Long read: Can data help the North's travel misery?

 

Transport is in crisis in the north of England. Cancelled, overcrowded and slow trains affect millions of people and the wider economy.

Both central and local governments agree that we need greater investment in, and local control over, transport services and infrastructure but we need more than physical transport infrastructure. Investment in data infrastructure (invisible but vital) is also needed to both solve the current problems and unlock the next generation of transport jobs and services.

UK transport industry challenges

Currently in the UK we lack access to good quality data about national transport investment; the availability and capacity of transport services; the volume of desired and actual passenger journeys; congestion on roads and even the price of bus journeys and which company offers them.

We need access to robust data to make good decisions – ranging from which route to take to work, through to public sector decisions about where and how to target investment.

”Local

Transport companies are not sharing data effectively, which has a detrimental impact on services. Passengers struggle to find the quickest and most cost-effective route. If they choose to travel by public transport then they want to buy a single ticket regardless of whether this involves a combination of metro, train, bus or taxi. 

In our 2017 paper - The case for government involvement to incentivise data sharing in the UK intelligent mobility sector, co-authored with Deloitte and the Transport Systems Catapult - we found that organisations weren't sharing the necessary data to enable effective, joined-up services.

We reported that unless action was taken, by 2025 the UK would lose £15bn of potential benefits. Some of this action could be taken by individual companies but others needed public sector support.

We also explored the ‘human elements’ of sharing transport data in our report Personal data in transport: exploring a framework for the future. We found that alongside inspiring innovation and the creation of better services, data sharing highlights the need for organisations to address critical questions of trust, ethics, equity and engagement in how data is used. This will become increasingly important as people grow more aware of data issues and as they gain more control over data about them.

International trailblazers

Meanwhile, other countries are taking steps forward:

  • France is at the forefront of driverless metro technology as detailed in our report Transport data in the UK and France
  • In the USA and China, governments and companies are investing heavily in driverless cars with trials taking place in multiple cities
  • The Ethics Committee of the German Federal Transport Ministry, with its own strong car industry, has published a code on automating driving describing the role of data, and providing guidance on vehicle behaviour.
  • New York’s Taxi and Limousine Commission has introduced rules requiring rideshare companies, like Uber and Lyft, to share detailed data about their journeys so that it can improve road planning.

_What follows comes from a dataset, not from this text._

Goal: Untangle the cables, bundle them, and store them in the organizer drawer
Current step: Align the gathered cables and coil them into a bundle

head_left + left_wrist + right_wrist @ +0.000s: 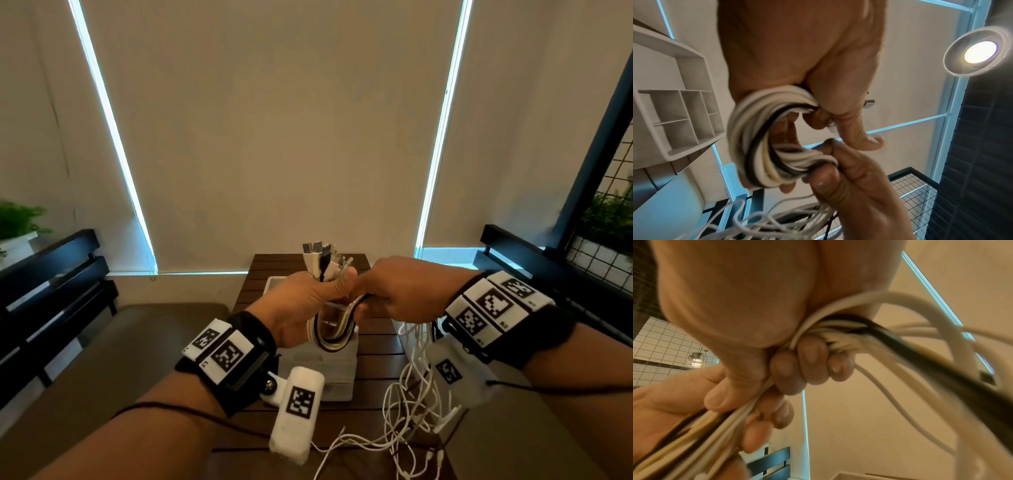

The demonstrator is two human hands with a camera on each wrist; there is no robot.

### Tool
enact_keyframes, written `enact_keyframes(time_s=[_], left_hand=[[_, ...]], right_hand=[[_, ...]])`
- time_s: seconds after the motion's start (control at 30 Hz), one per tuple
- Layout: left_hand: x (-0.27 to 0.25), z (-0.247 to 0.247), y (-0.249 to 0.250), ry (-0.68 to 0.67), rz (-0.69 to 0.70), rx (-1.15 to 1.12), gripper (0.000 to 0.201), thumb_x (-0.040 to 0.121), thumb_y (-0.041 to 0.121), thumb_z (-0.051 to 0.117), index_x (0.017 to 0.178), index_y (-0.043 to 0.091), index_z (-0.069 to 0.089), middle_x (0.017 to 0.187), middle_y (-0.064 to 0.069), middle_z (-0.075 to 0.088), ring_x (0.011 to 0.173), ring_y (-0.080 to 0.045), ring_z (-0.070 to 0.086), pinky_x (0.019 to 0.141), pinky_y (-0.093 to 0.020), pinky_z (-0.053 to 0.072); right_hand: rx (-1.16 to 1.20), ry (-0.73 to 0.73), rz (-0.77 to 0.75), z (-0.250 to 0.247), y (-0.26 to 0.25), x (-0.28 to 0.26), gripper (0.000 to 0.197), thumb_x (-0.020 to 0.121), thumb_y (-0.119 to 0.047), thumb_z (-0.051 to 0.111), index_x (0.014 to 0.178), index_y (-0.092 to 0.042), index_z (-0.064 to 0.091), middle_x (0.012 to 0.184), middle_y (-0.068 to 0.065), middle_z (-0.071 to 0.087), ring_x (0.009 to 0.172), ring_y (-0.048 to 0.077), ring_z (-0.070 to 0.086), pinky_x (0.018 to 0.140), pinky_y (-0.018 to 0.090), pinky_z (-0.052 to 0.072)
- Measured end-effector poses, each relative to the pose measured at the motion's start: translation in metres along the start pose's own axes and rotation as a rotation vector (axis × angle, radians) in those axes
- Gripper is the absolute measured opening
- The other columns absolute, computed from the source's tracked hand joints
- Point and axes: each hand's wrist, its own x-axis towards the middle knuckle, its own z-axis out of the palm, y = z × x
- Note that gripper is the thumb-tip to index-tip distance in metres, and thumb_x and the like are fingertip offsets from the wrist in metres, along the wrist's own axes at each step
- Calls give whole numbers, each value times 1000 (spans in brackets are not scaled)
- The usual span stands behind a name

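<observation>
Mid-bundling: left hand [308,305] and right hand [394,291] both grip the coiled cables [334,329]; loose white cords [407,411] at 5 o'clock and the organizer drawer [674,113] await

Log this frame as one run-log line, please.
phase: bundling | left hand: grips cable bundle | right hand: grips same bundle | loose cables: on table | organizer drawer: open

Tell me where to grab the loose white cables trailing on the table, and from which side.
Take the loose white cables just below the right hand, where the strands run together, coming from the right. Lower on the table they spread into tangled loops. The left hand holds the cable coil.
</observation>
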Motion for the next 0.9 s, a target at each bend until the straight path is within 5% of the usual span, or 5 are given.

The UK is currently behind the curve on realising the benefits of data in transport, and alongside the poor service provision, we risk missing out on the next generation of jobs and the tax revenue that comes with them.

Open data

Data is an emerging form of infrastructure that every sector of the economy relies on. At the moment, too much of our data infrastructure is unreliable, inaccessible, siloed or is not freely available. Data innovators struggle to get hold of it and to work out how they can best use it, while individuals do not feel that they are in control of how data about them is used or shared.

”Local

Open data is the foundation of this emerging vital infrastructure. Much of the data that helps with our public debates – such as the information about spend and congestion that helps us make investment decisions, and our personal decisions, such as the price of a bus journey – should be open for all of us to use.

To realise these benefits, we need private sector transport providers, central government and local transport authorities to open up more data.

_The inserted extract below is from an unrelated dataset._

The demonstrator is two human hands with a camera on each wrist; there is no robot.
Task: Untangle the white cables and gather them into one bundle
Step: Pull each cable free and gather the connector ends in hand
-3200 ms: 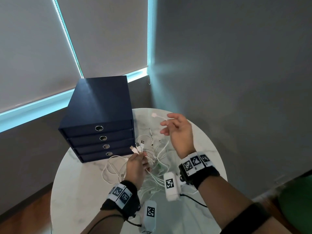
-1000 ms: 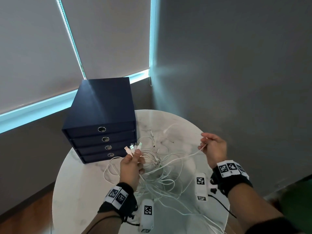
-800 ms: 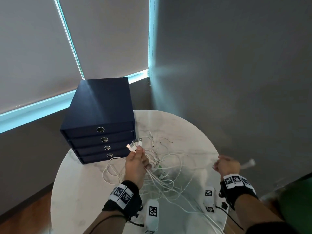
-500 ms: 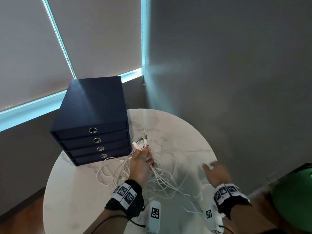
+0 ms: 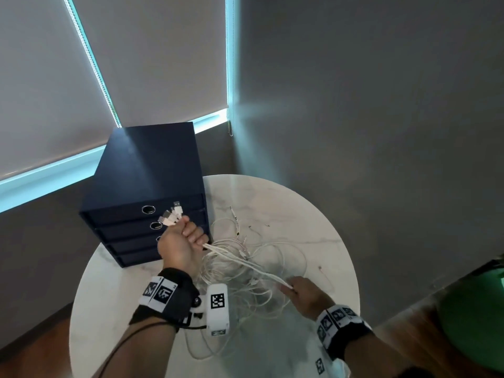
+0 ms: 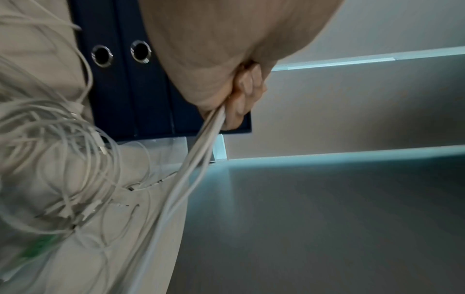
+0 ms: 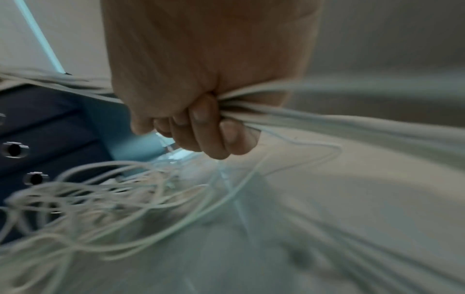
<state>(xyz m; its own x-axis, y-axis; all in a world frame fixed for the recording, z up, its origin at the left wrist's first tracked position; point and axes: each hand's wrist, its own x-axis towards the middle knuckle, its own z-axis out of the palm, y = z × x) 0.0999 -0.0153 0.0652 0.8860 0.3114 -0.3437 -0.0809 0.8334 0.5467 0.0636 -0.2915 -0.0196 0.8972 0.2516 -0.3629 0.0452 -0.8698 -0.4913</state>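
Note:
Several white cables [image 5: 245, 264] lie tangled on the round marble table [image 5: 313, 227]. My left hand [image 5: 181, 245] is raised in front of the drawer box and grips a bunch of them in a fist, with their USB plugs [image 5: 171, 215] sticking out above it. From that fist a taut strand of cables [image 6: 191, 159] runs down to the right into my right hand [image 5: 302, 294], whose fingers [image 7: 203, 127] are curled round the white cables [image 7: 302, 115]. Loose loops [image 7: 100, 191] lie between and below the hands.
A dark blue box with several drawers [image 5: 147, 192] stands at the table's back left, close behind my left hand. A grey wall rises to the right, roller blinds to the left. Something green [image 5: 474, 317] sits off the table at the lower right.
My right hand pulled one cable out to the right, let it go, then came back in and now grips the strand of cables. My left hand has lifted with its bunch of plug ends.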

For over 10 years, Transport for London has been openly publishing data (timetables, service status and disruption information), driving operational efficiencies, increasing use of the service and generating £130m of economic benefits in job creation and faster journeys.

To encourage similar initiatives across the UK will need more involvement from private sector transport providers who are more dominant outsideLondon. The benefits should be clear but if private sector providers cannot see them then it may need government to intervene, either directly or by giving more powers to local regulators.

Data standards

Other parts of data infrastructure need a different kind of investment. Open standards for data describes not just the format of data but also the rules by which it can be shared, and who with. We need the sector to work together to create better standards for transport data. Those standards might describe how personal data can be collected, shared and used. They should be accompanied with guidelines on the ethical questions to be asked and publicly debated as new services are being designed and built.

Data governance

Accompanying both open data and open standards for shared data is the need to invest in data governance. Governance to help align investment in data infrastructure with what people need, to ensure that data is made available in a way that creates equitable outcomes, and to help ensure that data is not misused.

We are all still working out at what level - city, sector, national and global - this data governance is needed, but the UK's existing transport regulators, like many other regulators, are generally unfamiliar with this type of data governance work and will need more skills if they are to take on the role.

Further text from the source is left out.